Les autorités locales semblent très impliquées dans l’organisation de ces événements. Comment s’organise la coopération avec elles ?

On n’est pas seuls derrière ce projet, pour le monter il faut qu’il émane d’une volonté collective, et donc celle des élus. Ça ne pourrait pas se faire le feu vert des municipalités.  L’enjeu de départ est de ramener de l’énergie et du monde dans les villes et de les faire vivre différemment. Ça n’a rien à voir avec un festival en plein champ ou sur un site fermé, ces événements ont lieu en pleine ville, il y a des scènes partout, ça circule… Les questions de sécurité sont primordiales. C’est pour ça que la coopération avec les autorités locales est hyper importante. On est plus dans les années 80 où des rockeurs en perfecto se bastonnaient avec des flics… Après, ce qui permet autant d’harmonie et de paisibilité lors de nos événements, c’est la diversité du public elle-même permise par la diversité de la programmation. La spécificité du public rend les autorités plus méfiantes, tandis que lorsqu’on rassemble des enfants, des familles, des jeunes et des plus vieux, leur comportement et leur état d’esprit s’adaptent, ça reste bon enfant et il n’y a pas de débordement. C’est ce qui permet cette confiance mutuelle avec les autorités.

La programmation bouscule-t-elle ou au contraire rejoint-elle les attentes du public ?

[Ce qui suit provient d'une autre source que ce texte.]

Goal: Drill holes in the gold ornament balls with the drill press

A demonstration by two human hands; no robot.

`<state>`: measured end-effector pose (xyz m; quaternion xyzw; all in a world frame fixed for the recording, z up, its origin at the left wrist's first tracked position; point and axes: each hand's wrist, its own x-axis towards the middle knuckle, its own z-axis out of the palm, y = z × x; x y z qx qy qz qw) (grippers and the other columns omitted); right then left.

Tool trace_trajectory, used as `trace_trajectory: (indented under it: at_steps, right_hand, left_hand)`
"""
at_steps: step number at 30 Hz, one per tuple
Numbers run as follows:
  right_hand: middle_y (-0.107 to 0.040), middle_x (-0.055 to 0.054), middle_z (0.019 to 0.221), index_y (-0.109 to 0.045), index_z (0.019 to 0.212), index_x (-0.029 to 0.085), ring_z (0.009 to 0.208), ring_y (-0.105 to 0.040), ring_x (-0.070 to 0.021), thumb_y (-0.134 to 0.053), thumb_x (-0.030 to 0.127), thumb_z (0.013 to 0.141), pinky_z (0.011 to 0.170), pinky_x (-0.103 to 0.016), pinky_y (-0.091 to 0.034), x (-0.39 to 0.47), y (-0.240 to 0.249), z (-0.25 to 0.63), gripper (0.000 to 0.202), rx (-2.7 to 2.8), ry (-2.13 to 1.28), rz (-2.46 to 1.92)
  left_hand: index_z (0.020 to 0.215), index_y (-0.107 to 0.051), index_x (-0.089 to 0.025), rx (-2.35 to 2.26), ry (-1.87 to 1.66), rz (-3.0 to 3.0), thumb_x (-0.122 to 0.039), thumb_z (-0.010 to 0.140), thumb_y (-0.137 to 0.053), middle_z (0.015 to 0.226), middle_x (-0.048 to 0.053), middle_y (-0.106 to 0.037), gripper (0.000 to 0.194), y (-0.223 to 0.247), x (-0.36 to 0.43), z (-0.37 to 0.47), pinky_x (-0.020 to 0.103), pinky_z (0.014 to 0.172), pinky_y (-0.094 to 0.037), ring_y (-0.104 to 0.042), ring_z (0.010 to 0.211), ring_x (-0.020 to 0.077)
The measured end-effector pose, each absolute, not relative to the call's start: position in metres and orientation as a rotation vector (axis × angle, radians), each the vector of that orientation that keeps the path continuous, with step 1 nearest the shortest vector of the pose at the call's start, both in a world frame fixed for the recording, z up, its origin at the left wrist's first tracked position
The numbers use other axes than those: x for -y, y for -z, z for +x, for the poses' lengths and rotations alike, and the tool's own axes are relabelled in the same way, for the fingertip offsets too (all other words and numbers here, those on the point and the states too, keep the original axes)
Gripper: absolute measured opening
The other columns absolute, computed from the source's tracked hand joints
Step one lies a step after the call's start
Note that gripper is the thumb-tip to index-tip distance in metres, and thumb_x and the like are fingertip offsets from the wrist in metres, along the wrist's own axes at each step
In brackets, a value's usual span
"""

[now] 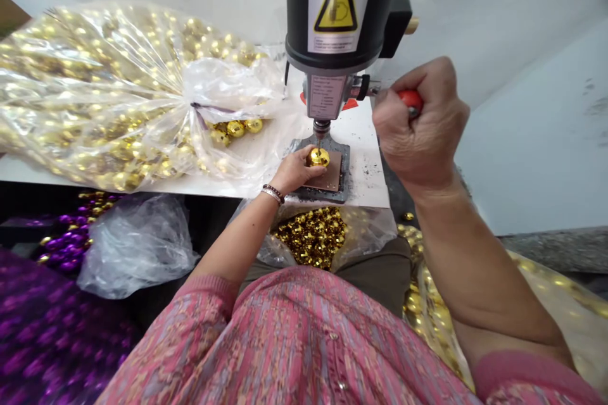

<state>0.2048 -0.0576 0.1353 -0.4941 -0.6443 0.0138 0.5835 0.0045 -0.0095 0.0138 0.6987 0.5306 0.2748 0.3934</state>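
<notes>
Clear plastic bag [223, 85] of gold balls [126, 178] on white worktop [368, 186] | our left fingers [315, 171] grip gold ball [318, 157] | right fingers [422, 78], red knob [413, 100]

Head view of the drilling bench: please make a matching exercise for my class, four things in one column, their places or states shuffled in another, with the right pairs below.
Column one
1. Left hand
2. Right hand
3. Warning triangle
4. Purple balls

Column two
A. In the lower left of the picture
B. Holding a gold ball under the drill bit
C. On the machine's black housing
D. Closed around a red knob

Right pairs
1-B, 2-D, 3-C, 4-A
</notes>
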Motion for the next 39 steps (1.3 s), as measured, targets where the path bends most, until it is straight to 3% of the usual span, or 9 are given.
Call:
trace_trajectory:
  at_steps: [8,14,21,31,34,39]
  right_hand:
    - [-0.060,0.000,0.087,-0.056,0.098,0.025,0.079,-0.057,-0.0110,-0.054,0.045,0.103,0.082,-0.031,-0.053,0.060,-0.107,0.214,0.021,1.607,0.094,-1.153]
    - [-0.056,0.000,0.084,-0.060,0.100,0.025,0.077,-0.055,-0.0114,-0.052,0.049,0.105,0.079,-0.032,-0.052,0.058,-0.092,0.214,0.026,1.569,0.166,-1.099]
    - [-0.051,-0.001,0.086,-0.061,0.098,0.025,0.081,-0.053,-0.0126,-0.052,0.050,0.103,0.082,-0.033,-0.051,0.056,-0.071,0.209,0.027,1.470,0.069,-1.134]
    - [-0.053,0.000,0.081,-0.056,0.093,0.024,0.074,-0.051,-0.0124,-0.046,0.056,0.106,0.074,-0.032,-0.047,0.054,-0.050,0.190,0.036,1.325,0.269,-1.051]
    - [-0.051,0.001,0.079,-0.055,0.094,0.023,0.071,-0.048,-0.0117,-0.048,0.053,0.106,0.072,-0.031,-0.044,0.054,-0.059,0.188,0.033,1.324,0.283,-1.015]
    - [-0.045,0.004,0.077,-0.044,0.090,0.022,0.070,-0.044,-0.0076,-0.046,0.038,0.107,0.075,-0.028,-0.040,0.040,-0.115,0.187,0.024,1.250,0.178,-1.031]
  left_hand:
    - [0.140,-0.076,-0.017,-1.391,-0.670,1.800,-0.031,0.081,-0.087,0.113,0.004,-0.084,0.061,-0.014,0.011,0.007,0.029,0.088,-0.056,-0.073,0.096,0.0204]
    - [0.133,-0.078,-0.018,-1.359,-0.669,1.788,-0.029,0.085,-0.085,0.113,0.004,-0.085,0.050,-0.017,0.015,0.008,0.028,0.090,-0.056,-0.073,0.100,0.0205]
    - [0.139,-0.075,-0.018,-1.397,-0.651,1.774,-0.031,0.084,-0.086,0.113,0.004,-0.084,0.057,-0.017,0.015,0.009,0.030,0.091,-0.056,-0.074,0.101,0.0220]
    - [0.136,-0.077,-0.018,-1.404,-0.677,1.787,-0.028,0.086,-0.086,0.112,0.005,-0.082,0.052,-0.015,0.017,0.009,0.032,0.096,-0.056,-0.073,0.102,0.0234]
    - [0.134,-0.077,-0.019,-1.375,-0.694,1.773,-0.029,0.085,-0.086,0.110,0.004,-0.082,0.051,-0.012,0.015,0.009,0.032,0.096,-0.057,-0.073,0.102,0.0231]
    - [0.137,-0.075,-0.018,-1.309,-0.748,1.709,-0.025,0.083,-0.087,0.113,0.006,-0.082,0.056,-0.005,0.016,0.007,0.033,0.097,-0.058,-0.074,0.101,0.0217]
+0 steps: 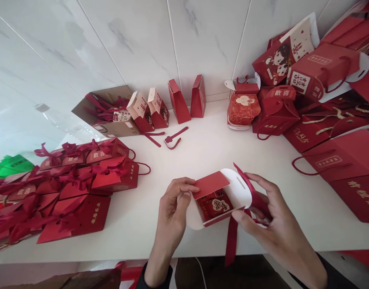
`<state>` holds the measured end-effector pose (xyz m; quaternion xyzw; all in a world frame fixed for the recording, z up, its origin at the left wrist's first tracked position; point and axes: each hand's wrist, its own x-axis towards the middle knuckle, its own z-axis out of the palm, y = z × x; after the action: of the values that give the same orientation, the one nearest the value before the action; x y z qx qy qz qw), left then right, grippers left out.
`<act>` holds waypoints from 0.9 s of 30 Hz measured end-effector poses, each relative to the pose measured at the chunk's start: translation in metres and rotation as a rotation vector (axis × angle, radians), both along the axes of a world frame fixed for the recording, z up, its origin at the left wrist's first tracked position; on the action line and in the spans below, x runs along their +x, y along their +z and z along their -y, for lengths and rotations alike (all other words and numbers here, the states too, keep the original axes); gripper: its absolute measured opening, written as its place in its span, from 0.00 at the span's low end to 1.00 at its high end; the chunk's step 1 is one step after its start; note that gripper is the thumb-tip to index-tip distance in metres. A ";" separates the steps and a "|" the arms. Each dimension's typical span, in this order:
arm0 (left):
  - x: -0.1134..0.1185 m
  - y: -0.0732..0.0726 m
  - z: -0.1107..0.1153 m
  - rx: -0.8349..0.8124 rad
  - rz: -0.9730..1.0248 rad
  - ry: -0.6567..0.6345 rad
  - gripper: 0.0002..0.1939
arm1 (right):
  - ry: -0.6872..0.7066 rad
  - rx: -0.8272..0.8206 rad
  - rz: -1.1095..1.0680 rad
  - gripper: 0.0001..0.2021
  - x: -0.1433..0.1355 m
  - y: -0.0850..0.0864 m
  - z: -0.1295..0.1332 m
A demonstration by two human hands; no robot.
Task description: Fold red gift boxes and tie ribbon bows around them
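A small red gift box (211, 186) is held over the front edge of the white table, its top partly open. Inside lies a red packet (219, 204) with a white label and printed characters. My left hand (175, 210) grips the box's left side, fingers on the red lid flap and thumb near the opening. On the other side, my right hand (270, 214) has its thumb at the box's front corner and its fingers around the slotted white-lined side flap (239, 186). A dark red ribbon (232, 241) hangs below the box beside my right thumb.
Finished-looking red boxes with ribbon bows (100, 200) crowd the left. A cardboard carton (112, 129) of ribbons and several small upright boxes (179, 102) line the wall. Loose strips (169, 139) lie before them. Red gift boxes (323, 68) pile up on the right.
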<state>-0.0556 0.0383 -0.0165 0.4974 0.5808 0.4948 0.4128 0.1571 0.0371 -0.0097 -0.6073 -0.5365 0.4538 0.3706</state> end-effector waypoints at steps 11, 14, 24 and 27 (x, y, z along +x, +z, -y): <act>0.014 0.013 0.005 0.037 -0.314 -0.094 0.06 | 0.006 0.019 0.115 0.21 -0.005 -0.002 -0.009; 0.020 0.012 0.005 0.094 -0.389 -0.090 0.10 | 0.014 0.092 0.114 0.19 -0.007 0.003 -0.004; 0.038 0.005 0.001 0.173 -0.562 -0.042 0.11 | 0.207 0.213 0.164 0.19 -0.001 -0.005 -0.002; 0.041 0.004 -0.001 0.176 -0.572 -0.145 0.11 | 0.283 0.259 0.162 0.20 -0.001 -0.008 0.000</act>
<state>-0.0145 0.0390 -0.0122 0.6905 0.5914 0.3524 0.2219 0.1564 0.0372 -0.0176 -0.5076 -0.6983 0.3782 0.3341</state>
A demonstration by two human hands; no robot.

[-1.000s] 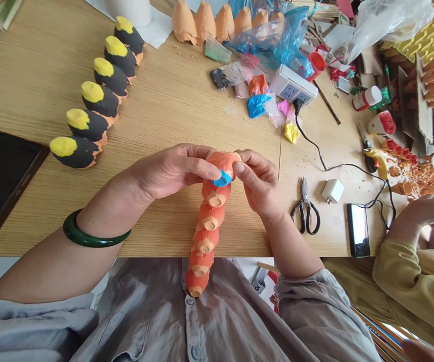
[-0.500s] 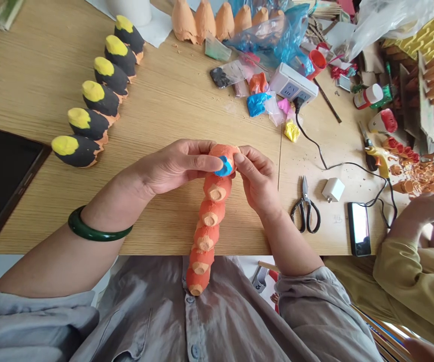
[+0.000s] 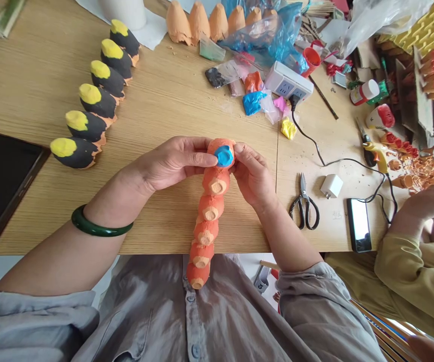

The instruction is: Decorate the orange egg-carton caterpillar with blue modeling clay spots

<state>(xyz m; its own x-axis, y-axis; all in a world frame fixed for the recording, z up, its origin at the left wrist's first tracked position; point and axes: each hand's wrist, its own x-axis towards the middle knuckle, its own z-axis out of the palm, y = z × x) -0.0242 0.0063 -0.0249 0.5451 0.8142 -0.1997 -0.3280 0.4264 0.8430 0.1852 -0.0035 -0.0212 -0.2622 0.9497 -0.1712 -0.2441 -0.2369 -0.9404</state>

On cherche a rendre accessible la diversité culturelle. L’enjeu est avant tout d’attirer les gens sur l’ensemble d’une programmation, sur ce qu’il y a avant et après les têtes d’affiche, et d’aller à la rencontre de plein d’univers différents. C’est important de pouvoir faire évoluer les goûts et les couleurs de chacun. Moi je suis heureux quand je vois les gens se réunir et partager un moment d’osmose devant un concert. On est dans des territoires qui souffrent, sur les terreaux du FN, où il faut se bagarrer contre l’extrémisme au coin de la rue. C’est important de faire venir des artistes qui défendent quelque chose. Je préfère que les gens discutent après avoir vu Feu! Chatterton ou Eddy De Pretto plutôt que pas du tout, et je pense qu’apporter de la diversité dans un lieu isolé culturellement fait évoluer l’intelligence collective. 

La prochaine édition de La Bonne Aventure aura lieu les 23 et 24 juin à Dunkerque, et celle des Nuits Secrètes à Aulnoye-Aymeries du 27 au 29 juillet 2018. La programmation complète est à retrouver sur le site internet de ces festivals.